U20s title down to the wire after thrilling England-Ireland draw
The one thing that can be said with certainty about age-grade rugby at U20s level is that more often than not the entertainment served up is top-notch viewing. Friday night at The Rec embellished this consensus, the quality of the edge-of-seat action igniting an electric atmosphere for the 12,267 attendance.
Come the finish, it was all-square, a gripping 32-all draw leaving the title undecided ahead of next weekend’s final round of matches where England go to France and Ireland host Scotland.
No one can predict how that will turn out but the one definite outcome following this nine-try thriller was that neither team can be crowned Grand Slam champions.
The last time these countries clashed at U20s, they produced a terrific 34-all draw in Paarl in the opening round of last June’s Junior World Championship, and this 2024 Six Nations title race remains delicately poised.
Both teams came into this round four encounter with three wins apiece – with the English placed on top courtesy of having one bonus point more than the Irish. They have kept hold of that advantage after this draw.
Ireland had altered their entire front row as well as a lock in the hope of adding more heft to the scrum. However, they infringed at the first set-piece and the kick to the corner led to England mauling their way to the line through Junior Kpoku. Skipper Finn Carnduff then squirmed over from a resulting ruck for the fourth-minute breakthrough converted by Sean Kerr.
It was 13 weeks ago when Ulster, the team that Irish coach Richie Murphy will intriguingly take over on an interim basis at the end of this age-grade championship next weekend, were obliterated at The Rec by the Bath scrum, but Ireland found a way to limit the damage here so that it didn’t become a damaging, result-defining facet of play.
A penalty win four minutes into the second half bore this out and while England did win one back on 61 minutes, Ireland doggedly levelled this set-piece penalty count at two-all less than 90 seconds later (it did later end three-two in the hosts’ favour).
Despite their under-the-pump beginning to the match, Ireland, who were looking to take another step towards a third successive age-grade Grand Slam, drew breath with a ninth-minute Jack Murphy penalty kick some minutes after an excellent tackle from Wilhelm de Klerk announced them in the game.
By now, the breakdown battle was ferocious and Ireland next infringed, Kerr landing penalty points from near halfway to push the margin back to seven.
A trump Irish card, though, in this Murphy era has been to be at their most dangerous when least expected. They constantly adapt and brilliantly find a way and here was no different on 16 minutes when a soft fumble from Olamide Sodeka was royally punished a few phases later.

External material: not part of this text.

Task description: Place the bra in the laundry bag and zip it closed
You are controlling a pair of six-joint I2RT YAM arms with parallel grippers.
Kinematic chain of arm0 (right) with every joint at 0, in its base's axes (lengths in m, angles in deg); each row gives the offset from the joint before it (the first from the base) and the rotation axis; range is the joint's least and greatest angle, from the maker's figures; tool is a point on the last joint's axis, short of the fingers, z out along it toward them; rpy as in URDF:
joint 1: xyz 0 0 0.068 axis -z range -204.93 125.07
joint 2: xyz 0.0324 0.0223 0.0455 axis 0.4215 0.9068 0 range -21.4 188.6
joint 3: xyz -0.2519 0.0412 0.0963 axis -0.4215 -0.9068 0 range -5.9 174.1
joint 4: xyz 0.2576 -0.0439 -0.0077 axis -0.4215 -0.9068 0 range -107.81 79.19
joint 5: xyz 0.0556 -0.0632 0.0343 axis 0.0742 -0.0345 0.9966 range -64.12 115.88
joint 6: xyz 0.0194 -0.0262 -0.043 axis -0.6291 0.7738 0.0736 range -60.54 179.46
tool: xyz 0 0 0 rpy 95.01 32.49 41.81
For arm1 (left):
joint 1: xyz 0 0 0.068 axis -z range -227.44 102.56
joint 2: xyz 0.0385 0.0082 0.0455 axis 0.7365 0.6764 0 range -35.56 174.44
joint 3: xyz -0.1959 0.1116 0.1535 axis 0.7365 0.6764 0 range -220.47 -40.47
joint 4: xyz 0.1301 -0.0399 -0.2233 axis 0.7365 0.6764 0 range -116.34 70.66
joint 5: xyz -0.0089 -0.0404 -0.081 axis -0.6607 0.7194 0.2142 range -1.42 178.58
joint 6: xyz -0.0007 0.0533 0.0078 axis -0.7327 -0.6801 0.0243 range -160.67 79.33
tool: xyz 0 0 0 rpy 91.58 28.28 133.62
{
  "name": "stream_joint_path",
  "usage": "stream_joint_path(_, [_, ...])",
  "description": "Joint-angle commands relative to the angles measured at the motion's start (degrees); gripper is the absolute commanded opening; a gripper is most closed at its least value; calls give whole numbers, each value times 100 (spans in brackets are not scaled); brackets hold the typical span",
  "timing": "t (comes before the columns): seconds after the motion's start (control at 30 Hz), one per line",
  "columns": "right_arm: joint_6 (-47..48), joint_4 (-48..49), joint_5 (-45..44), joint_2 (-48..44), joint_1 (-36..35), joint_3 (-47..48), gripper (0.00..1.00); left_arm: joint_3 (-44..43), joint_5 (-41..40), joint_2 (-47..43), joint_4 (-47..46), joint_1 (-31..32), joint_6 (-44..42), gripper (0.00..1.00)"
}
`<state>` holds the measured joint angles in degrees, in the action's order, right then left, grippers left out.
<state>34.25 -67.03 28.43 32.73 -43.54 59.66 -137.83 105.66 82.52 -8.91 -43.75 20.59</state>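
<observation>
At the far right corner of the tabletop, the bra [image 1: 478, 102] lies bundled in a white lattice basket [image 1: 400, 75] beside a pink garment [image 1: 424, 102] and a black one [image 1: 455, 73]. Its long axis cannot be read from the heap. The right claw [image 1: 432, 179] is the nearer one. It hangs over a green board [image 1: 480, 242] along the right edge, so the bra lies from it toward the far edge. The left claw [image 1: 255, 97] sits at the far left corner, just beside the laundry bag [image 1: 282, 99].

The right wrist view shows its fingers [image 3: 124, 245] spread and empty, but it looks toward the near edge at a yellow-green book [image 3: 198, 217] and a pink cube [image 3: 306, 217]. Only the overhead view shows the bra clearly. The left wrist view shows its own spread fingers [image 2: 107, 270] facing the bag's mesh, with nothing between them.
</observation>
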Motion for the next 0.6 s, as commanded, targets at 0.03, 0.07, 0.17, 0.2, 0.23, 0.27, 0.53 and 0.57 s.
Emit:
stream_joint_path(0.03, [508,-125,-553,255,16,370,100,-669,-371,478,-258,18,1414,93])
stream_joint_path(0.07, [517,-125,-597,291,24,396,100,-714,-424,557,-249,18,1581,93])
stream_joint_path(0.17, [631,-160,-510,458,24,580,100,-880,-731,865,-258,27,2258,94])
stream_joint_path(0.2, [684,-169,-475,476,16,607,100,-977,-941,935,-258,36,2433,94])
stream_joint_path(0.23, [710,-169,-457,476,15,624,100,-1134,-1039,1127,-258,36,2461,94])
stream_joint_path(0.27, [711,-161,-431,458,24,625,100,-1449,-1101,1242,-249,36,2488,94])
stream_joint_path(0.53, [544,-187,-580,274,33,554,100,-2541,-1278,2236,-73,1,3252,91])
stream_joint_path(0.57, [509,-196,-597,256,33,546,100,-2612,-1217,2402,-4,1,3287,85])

It was out-half Murphy, the Irish coach’s son, who lofted the gem of a crosskick from halfway that was gobbled up by Finn Treacy. The winger still had plenty of work to do from outside the 22 but he made it look easy, blitzing Josh Bellamy on the outside and running around to dot down under the posts for the try added to by Murphy’s conversion.
That levelled it at 10-all and the visitors would have been ahead if a chip kick bobble had been kinder for Hugo McLaughlin after it eluded English scrum-half Archie McParland.
England’s reprieve was only temporary, however, as they were again punished for an unnecessary error. This time it was a messed up lineout call that hurt and with Treacy gaining territory by securing Murphy’s kick, the hosts were scrambling.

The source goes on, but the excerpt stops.